Latency-aware agent dispatch — picking by SLO, not by capability

The pattern

For some classes of query, multiple agents could answer. They differ on:

Latency: small/fast agent vs large/thorough agent.
Confidence: a quick approximate answer vs a slow precise one.
Cost: $0.001/query vs $0.05/query.

Latency-aware dispatch picks the agent based on the user’s latency SLO, not the agent’s “quality.”

The dispatcher

type SLOBudget struct {
    MaxLatency time.Duration
    MinConfidence float64
}

func dispatchBySLO(ctx context.Context, query Query, slo SLOBudget) Response {
    for _, agent := range agentsByLatency {  // sorted fastest first
        if agent.P99Latency > slo.MaxLatency { continue }
        resp := agent.Run(ctx, query)
        if resp.Confidence >= slo.MinConfidence {
            return resp
        }
    }
    return Response{Error: ErrNoAgentMeetsSLO}
}

Iterate fastest-first. Return the first response that meets confidence. Cap at the SLO.
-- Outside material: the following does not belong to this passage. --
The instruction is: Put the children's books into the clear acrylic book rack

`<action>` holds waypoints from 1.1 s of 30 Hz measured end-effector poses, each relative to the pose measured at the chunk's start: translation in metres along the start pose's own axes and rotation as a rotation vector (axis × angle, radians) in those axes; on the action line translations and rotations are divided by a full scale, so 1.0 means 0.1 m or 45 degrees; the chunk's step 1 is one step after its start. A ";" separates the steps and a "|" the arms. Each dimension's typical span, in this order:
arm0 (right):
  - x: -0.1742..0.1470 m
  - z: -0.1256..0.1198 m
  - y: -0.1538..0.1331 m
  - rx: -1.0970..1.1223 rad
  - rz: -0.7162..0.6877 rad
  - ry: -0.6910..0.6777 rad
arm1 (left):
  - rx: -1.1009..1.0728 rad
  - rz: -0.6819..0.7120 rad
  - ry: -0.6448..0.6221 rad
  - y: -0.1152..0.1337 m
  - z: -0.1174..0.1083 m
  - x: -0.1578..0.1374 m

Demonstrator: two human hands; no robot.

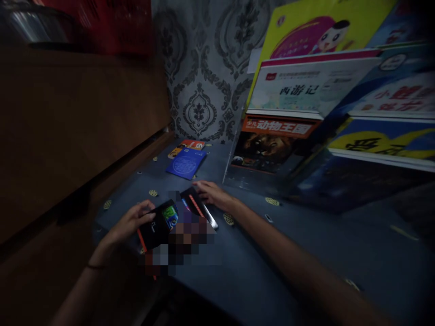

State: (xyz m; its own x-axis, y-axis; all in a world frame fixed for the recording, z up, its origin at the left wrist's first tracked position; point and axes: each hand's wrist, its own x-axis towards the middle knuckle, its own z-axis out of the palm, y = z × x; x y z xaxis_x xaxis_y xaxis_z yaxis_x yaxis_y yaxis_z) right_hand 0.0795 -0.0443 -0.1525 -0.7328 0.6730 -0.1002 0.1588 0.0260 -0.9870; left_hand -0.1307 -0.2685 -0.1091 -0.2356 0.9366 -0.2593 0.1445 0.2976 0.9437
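My left hand [136,216] grips the left edge of a black book [157,231], its thumb on the cover. A green picture and a thin orange edge show on this book. To its right, a second dark book [193,201] has a strip of red lettering and a pale, shiny edge. My right hand [215,195] is at that book's upper right edge, with the fingers bent round it. Pixelation hides the area between the two books, so I cannot tell whether they touch.
A blue booklet [186,163] overlaps an orange booklet [194,144] at the back of the grey-blue tablecloth [244,253]. On the right, a clear rack [234,179] holds several upright books, including a lion-covered one [263,147]. A wooden cabinet [81,122] stands left, a patterned wall [200,68] behind.
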 end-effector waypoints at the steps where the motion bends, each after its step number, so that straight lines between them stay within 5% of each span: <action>1: -0.18 -0.07 0.00 0.021 0.035 -0.115 | 0.050 0.023 -0.081 0.05 0.06 0.11; 4: -0.63 -0.28 0.01 0.062 0.006 -0.180 | 0.157 0.113 -0.294 0.22 0.23 0.48; 7: -0.90 -0.51 0.09 -0.015 -0.086 0.037 | 0.338 0.247 -0.380 0.41 0.43 0.84; 11: -1.10 -0.70 0.23 -0.444 -0.133 0.379 | 0.906 0.599 -0.147 0.46 0.86 1.03; 15: -1.24 -0.51 0.25 -0.975 -0.244 0.591 | 1.187 0.997 -0.114 0.18 1.38 0.85; 19: -1.26 -0.06 0.20 -0.928 -0.413 0.393 | 1.343 1.150 -0.285 -0.08 1.67 0.68; 24: -1.20 0.14 0.28 -0.918 -0.343 0.335 | 1.422 1.005 -0.154 -0.17 1.49 0.72; 27: -1.22 0.06 0.35 -1.039 -0.304 0.334 | 1.458 0.860 0.019 -0.20 1.23 0.76; 33: -1.45 -0.25 0.44 -1.229 -0.138 0.490 | 1.491 0.754 0.060 -0.20 0.99 0.73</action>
State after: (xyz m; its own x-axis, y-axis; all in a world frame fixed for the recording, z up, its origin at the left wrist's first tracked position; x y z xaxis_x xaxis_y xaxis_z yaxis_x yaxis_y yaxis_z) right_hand 0.2091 -0.1224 -0.1786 -0.5414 0.8173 0.1973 0.6900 0.5660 -0.4512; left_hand -0.0558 -0.1873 -0.1669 0.1216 0.9796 0.1599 0.9744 -0.1485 0.1686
Why this matters more for agentic than for microservices

In microservices, latency-aware routing is about replicas and locality. Same code; pick the closest instance.

In agents, the differences are conceptual: a small model can answer some queries; a large model has to for others. The dispatcher picks the right model, not the right replica.

For Genie’s agents/financial_supervisor, the dispatch decision factors in:

The user’s session SLO (interactive: 2s; batch: 60s).
The query class (simple lookup vs domain analysis).
The current cost budget for the user’s tier.

The SLO as a contract

The SLO is the user-facing promise. The dispatcher’s job is to honour it.

What happens when no agent meets the SLO:

Option A: degrade gracefully — return the fastest agent’s result even if confidence is low, plus a disclaimer.
Option B: defer — return “we’re working on it; come back in 30 seconds.” Show progress in the UI.
Option C: surface — fail the request with an explicit error so the user knows the system can’t do this within the time budget.

For Genie, option A is the default. The disclaimer (FREE-AI Rec 25) carries the confidence level so the user can decide whether to trust it.

Where this shows up in practice

For the conversational call-centre agent (a Pratik-Kinetic-style voice deployment):

User says “what’s my balance” → simple lookup path → 80ms → high confidence.
User says “explain this charge” → small LLM → 500ms → medium confidence.
User says “why does my interest rate vary?” → production agent → 3s → high confidence with full audit.

The user perceives a consistently responsive system. The team doesn’t pay full-production-agent cost on every query. Win/win.

What to monitor

Per-class latency histograms. Per-class confidence distributions. SLO-met rate (queries served within the budget).

When the SLO-met rate drops, you have two levers: add capacity to the slow path, or move more queries to the fast path (re-tune the classifier). Watch the rate weekly; adjust quarterly.